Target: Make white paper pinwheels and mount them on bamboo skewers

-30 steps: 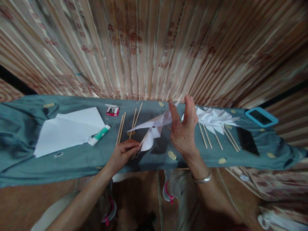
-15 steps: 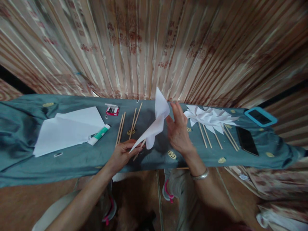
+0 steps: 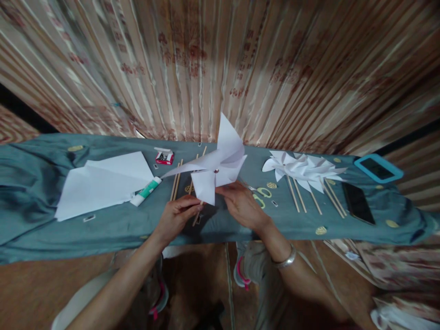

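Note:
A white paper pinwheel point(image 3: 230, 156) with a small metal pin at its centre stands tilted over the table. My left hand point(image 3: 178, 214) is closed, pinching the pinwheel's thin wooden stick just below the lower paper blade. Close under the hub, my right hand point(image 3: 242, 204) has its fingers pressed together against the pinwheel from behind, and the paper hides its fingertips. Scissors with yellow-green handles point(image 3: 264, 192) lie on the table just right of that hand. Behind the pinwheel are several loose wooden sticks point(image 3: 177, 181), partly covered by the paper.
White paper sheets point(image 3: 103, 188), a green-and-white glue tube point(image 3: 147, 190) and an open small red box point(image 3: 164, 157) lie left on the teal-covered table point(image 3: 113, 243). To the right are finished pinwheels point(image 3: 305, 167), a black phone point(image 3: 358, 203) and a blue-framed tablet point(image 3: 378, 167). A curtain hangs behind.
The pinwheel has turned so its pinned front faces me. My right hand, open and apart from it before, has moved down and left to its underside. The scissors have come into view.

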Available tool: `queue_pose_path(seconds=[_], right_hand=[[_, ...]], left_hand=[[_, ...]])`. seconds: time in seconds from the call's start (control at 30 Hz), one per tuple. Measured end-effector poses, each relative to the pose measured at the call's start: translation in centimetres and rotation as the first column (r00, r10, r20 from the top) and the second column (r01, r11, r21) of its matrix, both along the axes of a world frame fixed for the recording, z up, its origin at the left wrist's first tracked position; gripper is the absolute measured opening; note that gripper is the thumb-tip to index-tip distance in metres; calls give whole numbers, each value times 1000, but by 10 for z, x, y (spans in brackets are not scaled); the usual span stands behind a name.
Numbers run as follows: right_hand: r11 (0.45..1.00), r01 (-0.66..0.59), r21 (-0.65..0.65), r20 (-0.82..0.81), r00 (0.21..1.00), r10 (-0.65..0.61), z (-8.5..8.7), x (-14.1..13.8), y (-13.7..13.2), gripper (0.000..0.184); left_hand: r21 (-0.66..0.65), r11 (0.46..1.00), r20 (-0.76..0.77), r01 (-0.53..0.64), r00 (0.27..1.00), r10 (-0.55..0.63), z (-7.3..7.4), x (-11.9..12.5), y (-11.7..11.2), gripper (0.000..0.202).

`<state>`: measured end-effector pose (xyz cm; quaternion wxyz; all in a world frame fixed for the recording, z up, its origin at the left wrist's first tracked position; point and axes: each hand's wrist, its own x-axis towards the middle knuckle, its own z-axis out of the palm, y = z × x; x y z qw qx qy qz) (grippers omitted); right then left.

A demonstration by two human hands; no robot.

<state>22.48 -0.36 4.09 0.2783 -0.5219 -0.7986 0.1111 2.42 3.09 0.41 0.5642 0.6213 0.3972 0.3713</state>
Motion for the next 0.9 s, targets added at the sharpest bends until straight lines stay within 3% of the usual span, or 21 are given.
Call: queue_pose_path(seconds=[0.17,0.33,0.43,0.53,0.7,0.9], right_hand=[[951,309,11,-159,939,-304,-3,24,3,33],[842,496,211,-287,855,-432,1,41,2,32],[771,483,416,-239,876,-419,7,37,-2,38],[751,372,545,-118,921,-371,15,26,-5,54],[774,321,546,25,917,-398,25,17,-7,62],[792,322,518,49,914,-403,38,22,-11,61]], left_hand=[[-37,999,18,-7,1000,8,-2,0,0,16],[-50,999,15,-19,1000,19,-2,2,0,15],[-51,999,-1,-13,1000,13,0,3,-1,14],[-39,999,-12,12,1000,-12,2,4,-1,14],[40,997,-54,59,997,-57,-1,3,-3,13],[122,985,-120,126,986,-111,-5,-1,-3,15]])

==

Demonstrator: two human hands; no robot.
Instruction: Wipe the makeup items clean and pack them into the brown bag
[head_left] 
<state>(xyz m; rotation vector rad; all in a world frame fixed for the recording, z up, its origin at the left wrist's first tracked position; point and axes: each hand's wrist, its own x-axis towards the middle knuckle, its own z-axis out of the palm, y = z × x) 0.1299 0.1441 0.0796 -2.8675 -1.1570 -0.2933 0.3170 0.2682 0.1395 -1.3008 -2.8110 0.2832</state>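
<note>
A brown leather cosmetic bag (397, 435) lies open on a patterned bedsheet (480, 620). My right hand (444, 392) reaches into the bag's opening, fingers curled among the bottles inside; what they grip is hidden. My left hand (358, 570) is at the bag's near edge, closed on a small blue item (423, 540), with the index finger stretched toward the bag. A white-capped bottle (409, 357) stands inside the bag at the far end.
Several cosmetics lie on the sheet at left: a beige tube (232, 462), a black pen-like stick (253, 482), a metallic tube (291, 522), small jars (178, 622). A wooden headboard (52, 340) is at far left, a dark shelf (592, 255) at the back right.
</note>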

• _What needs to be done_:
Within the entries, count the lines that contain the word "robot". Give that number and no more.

• _Written solution_:
2